We ended up happening across some friends who had much less than that keeping them from disaster. A few guys, probably about our age, were hooked up to harnesses on the top of the lighthouse, messing around with metal and doing repairs on the roof. We could hear banging and drilling the entire time we were up there. I shouted up to them:
"Mas! Takut ga?" ("Bro! Aren't you scared?")
"Tidak! Ada tali." ("Nope. We have ropes.")
The worker looked a little shocked that someone was talking to him, and in turn I was shocked that most of the structure keeping them aloft was made of bamboo. Their faith in it was incredible as they must have been at least 230 feet above the ground.
We turned to see that another young guy had either climbed down or was helping the others from the same place where we were standing. Though he was very shy and hesitant to talk to us, we coerced him into getting a picture with us.
The singular thought I had while wandering another direction on the deck and staring out at the landscape was this is it. This is the rainforest. I'm here. It was so shocking that something which was so foreign and unimaginable when I had only lived in a scrub desert my whole life, was spread out before me.
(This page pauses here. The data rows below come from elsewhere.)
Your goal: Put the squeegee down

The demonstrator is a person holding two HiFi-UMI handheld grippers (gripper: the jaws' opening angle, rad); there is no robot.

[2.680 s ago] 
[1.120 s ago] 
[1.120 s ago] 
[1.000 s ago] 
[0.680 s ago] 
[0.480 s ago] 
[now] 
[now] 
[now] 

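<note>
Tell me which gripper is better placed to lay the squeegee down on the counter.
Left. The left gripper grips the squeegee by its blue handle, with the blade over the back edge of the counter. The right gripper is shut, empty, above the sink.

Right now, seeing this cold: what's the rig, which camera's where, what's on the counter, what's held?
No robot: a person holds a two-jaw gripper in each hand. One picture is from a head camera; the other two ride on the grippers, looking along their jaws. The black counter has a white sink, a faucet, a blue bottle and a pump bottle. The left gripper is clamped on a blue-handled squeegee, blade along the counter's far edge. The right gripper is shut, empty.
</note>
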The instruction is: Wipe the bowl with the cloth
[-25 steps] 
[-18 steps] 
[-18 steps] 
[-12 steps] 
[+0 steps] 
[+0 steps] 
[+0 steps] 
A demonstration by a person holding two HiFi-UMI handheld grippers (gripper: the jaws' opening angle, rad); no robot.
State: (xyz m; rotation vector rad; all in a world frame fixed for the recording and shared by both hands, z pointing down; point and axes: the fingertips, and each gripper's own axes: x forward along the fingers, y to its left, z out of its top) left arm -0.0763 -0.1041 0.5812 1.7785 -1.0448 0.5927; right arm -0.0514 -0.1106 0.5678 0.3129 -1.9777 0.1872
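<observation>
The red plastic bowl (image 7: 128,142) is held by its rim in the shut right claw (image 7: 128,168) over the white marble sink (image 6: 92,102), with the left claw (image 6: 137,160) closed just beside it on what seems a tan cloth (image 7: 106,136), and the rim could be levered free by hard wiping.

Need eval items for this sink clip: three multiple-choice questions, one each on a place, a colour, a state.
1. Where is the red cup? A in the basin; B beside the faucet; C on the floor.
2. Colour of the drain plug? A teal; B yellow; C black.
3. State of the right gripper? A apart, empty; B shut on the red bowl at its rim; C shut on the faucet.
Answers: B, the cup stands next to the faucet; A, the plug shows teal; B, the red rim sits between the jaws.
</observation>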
The rainforest. I was an exchange student, living in the freakin' rainforest. I had dreamed of the moment when I could see it in real life ever since I learned of the rainforests' existence, and its plight, and had done multiple school projects on the subject.
Despite everything that was weighing me down then, I felt free, and so proud of myself to have gotten so far. I was seeing the world, in a way I couldn't have even dreamt of when I was younger.
But sadly, a fact stands out that kind of diminishes the inspirational power of that story: I don't think that Madura even has any real rainforest. I'm told it was temperate or something like that. Doesn't make it any less pretty though.
Before it was time to board our bemo and get back to Surabaya, we decided to explore the haphazard veins of the rice paddies/mangrove forest. It turned out to be just as fascinating as our trip up the lighthouse. It was untouched, wholly original, and enough for an entire day's worth of slow strolling. Shacks were set up here and there, as were little fish traps on the muddy shores. Snails crawled in the muck; we tripped over home-made wooden bridges fit snugly from one edge of the earth to another.
My camera was dying at that point though, so I got just a few pictures, but as it began to sprinkle and I covered my head with the sarong I had hastily packed that morning, the feeling of 'oh my God this is happening' came back. I was squishing through a mangrove forest with three of my best friends, doing 'what backpackers do', as David had put it. Not even the irritated driver or my hurting wallet could diminish the high that suddenly overtook my previously sullen mood.
Ty-pi-cal is all I have to say about that, and this picture, and everything else about that day.
*Madura is an island and madu is honey
Also, as for the title of this post, I still don't know. You tell me!